SONHADOR*

Eu nada sou,

Nada tenho,

Nada conto e nada valho,

Mas tenho em minh’alma

Todos os sonhos do mundo.

Como Álvaro de Campos,

Sei que nada sou,

Que nunca serei nada

E que não posso querer ser nada,

Mas tenho em mim

Todos os sonhos do mundo.

Ainda como Álvaro de Campos,

Conquisto o mundo inteiro

Antes de me levantar da cama.

Tenho sido capaz de tudo

Nos sonhos que tenho sonhado

Adormecido ou acordado.

Grande herói e realizador adiado,

Conquisto tudo o que desejo

E torno-me aquele que em menino

Imaginei que me tornaria

Quando crescesse,

No lindo futuro

Que idealizei naqueles dias idos,

E então desperto

Do meu sono e do meu sonho

Com um sorriso nos lábios

E a doce recordação

Dos grandes feitos na imaginação

Realizados e sempre ainda por cumprir

No mundo real.

Eu sou e serei sempre

Um sonhador

E realizarei todos os meus sonhos

Antes de despertar

Com um sorriso no estampado

No meu rosto precocemente envelhecido.

"I am a dreamer, not a maker",

Disse certa vez Lord Victor Bertram,

Vigésimo sétimo Conde de Carltonham,

Narrador de meu inédito romance

"Lady Julia Mansford e seus filhos",

E também eu digo que sou um sonhador,

Não um realizador.

Eu sou e serei sempre

Um sonhador.

Já disse que sou e serei sempre

Um sonhador.

Tenho realizado

Todos os sonhos do menino que fui

E depois acordado

Com um largo sorriso no rosto.

Construo castelos com que nem mesmo

O Rei Ludwig sonhou

E então desperto

Sem castelo algum.

Caminho pelas ruas do meu bairro

Como um rei ou imperador

Que andasse pelas províncias

De seu vasto império,

Embora saiba que tal império

Não existe senão em meu sonho.

Na maior parte do tempo, porém,

Sonho apenas com a boa vida

Que tive nos perdidos dias

Da minha leda infância

Que os anos não trazem mais

E com a vida igualmente boa

Que nesses gloriosos tempos idos

Imaginava que seria a minha

No lindo porvir que então

Supunha que viria e que hoje sei

Que jamais virá.

De qualquer modo eu sou

E serei sempre um sonhador

E seguirei preferindo

O sonho à vida

E sonhando todos os sonhos do mundo,

Quase todos eles irrealizáveis,

Ao menos para quem, como eu,

Nasceu para sonhar.

Eu sou e serei sempre

Um sonhador

E seguirei preferindo

O sonho à vida

E sonhando

Todos os sonhos do mundo,

Realizáveis ou não.

Eu sou e serei sempre

Um sonhador.

Eu já disse e cansei de repetir

Que sou um sonhador

E sei que seguirei sonhando

O grande sonho da vida

E todos os demais sonhos deste mundo.

Victor Emanuel Vilela Barbuy,

Campos do Jordão, 20 de julho de 2014.

* Um ano depois de haver escrito esse poema, li pela primeira vez o texto “Ecolalia interior”, de Fernando Pessoa, que consta de sua obra "Sobre Portugal: Introdução ao problema nacional", e nele, para minha surpresa, encontrei algumas frases que guardam impressionante semelhança com alguns versos desse poema.
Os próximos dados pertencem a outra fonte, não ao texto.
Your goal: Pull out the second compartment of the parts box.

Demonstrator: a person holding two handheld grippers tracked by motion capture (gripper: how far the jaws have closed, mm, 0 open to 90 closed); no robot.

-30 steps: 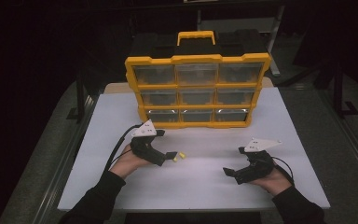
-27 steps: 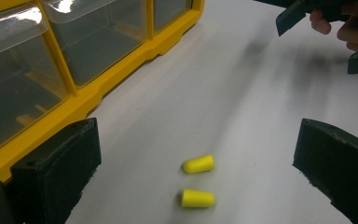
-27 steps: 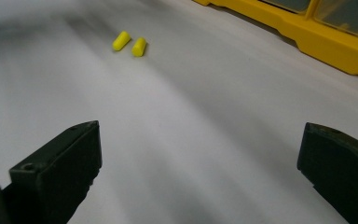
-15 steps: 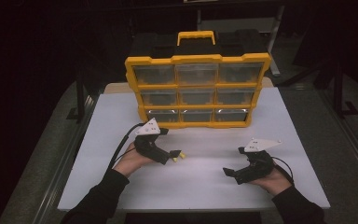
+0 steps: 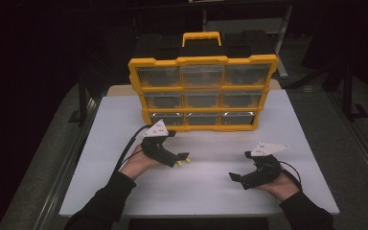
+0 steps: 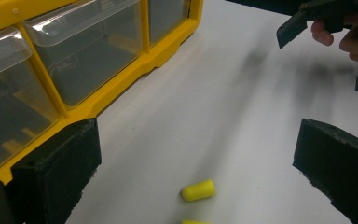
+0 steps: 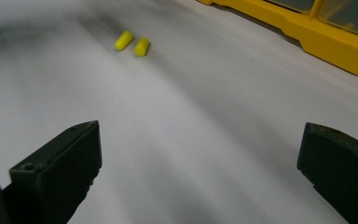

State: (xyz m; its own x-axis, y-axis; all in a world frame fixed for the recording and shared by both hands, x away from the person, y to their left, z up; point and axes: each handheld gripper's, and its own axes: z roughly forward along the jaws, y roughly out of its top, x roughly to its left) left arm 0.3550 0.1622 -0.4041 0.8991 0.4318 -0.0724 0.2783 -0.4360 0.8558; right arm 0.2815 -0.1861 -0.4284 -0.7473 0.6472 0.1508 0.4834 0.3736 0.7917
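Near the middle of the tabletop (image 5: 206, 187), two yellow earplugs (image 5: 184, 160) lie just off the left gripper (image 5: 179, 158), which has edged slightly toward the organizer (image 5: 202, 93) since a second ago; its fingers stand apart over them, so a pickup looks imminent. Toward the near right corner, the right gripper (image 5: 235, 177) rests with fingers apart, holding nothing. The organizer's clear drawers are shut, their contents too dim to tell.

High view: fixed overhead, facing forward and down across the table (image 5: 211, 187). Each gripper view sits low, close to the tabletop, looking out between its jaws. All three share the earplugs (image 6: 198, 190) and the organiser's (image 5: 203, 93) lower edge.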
Com efeito, assim escreveu Pessoa, no aludido texto: “o português é capaz de tudo, logo que não lhe exijam que o seja. Somos um grande povo de heróis adiados. Partimos a cara a todos os ausentes, conquistamos de graça todas as mulheres sonhadas, e acordamos alegres, de manhã tarde, com a recordação colorida dos grandes feitos por cumprir. Cada um de nós tem um Quinto Império no bairro, e um auto-D.Sebastião em série fotográfica do Grandela”.